_WHAT THIS TASK INVOLVES_
Search the material below for the word "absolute". Copy every line that has it.
====
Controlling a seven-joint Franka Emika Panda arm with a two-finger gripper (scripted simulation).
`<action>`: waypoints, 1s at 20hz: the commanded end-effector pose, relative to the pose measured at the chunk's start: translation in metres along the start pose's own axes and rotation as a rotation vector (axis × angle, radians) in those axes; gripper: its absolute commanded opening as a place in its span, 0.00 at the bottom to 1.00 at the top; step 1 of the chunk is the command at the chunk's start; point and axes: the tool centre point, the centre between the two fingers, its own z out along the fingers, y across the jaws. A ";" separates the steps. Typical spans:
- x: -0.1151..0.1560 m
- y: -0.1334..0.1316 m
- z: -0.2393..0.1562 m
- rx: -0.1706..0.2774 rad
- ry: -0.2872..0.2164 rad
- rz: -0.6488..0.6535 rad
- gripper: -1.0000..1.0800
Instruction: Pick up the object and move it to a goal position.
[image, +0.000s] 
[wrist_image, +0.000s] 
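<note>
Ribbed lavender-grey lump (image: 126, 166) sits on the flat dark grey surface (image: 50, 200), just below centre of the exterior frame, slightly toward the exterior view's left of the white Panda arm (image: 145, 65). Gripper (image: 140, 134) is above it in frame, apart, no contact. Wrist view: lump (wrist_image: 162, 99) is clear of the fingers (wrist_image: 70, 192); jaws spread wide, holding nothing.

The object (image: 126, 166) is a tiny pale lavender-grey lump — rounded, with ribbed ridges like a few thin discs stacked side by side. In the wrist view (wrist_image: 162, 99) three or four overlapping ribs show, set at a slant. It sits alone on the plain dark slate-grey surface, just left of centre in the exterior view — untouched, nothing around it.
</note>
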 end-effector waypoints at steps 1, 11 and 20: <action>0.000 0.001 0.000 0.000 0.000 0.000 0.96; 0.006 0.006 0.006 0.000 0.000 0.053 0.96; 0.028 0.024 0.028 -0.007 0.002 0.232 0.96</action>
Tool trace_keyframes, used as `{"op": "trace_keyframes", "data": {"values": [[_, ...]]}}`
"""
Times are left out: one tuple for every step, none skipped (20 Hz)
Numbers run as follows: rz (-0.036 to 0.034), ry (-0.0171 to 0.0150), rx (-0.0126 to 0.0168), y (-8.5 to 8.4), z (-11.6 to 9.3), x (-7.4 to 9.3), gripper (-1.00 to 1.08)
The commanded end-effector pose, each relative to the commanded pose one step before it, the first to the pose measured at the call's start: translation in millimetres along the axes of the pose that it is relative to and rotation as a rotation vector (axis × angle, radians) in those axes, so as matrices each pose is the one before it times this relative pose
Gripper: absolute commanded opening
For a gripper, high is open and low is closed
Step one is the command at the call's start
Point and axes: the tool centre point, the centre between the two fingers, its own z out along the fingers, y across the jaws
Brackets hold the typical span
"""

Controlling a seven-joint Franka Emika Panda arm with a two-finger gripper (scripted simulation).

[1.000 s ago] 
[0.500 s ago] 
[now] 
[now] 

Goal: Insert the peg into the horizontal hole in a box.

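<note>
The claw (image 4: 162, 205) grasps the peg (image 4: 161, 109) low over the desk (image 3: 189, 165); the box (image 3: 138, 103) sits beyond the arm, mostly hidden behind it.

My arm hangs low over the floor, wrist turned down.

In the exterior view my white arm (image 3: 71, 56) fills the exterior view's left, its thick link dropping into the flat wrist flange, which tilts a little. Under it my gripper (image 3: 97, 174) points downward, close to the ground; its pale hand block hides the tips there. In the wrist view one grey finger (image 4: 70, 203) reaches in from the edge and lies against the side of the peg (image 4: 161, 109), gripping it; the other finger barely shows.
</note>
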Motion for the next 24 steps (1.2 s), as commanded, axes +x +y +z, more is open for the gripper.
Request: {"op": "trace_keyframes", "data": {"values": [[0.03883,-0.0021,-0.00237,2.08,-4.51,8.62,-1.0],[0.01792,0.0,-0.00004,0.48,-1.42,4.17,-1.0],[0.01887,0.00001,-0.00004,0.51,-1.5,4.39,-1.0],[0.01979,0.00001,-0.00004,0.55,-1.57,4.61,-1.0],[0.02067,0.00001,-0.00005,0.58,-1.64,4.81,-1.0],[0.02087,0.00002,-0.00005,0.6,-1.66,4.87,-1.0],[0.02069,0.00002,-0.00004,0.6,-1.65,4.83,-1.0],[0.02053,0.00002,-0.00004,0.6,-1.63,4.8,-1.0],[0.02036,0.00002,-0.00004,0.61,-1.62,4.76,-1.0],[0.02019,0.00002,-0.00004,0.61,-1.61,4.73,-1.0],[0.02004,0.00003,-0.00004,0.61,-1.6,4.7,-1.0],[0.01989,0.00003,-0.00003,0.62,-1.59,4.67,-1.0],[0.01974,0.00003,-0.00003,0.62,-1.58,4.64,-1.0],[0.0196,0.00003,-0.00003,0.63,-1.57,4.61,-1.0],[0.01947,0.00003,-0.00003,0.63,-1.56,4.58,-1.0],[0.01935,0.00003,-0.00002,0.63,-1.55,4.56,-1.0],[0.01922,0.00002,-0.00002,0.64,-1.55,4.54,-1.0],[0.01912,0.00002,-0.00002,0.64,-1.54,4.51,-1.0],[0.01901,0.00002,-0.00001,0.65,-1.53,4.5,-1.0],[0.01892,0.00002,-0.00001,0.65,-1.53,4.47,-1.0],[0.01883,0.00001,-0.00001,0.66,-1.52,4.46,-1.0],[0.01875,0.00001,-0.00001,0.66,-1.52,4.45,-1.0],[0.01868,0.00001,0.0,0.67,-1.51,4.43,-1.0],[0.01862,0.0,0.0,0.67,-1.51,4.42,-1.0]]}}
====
_TASK RESPONSE_
`<action>`: waypoints, 1s at 20hz: the commanded end-effector pose, relative to the pose measured at the chunk's start: translation in metres along the start pose's own axes and rotation as a rotation vector (axis × angle, radians) in those axes; gripper: its absolute commanded opening as a place in its span, 0.00 at the bottom to 1.00 at the top; step 1 of the chunk is the command at the chunk's start; point and axes: the tool centre point, the centre between the two fingers, its own z out along the fingers, y across the jaws. A ";" separates the steps. Typical spans:
Gripper: absolute commanded opening

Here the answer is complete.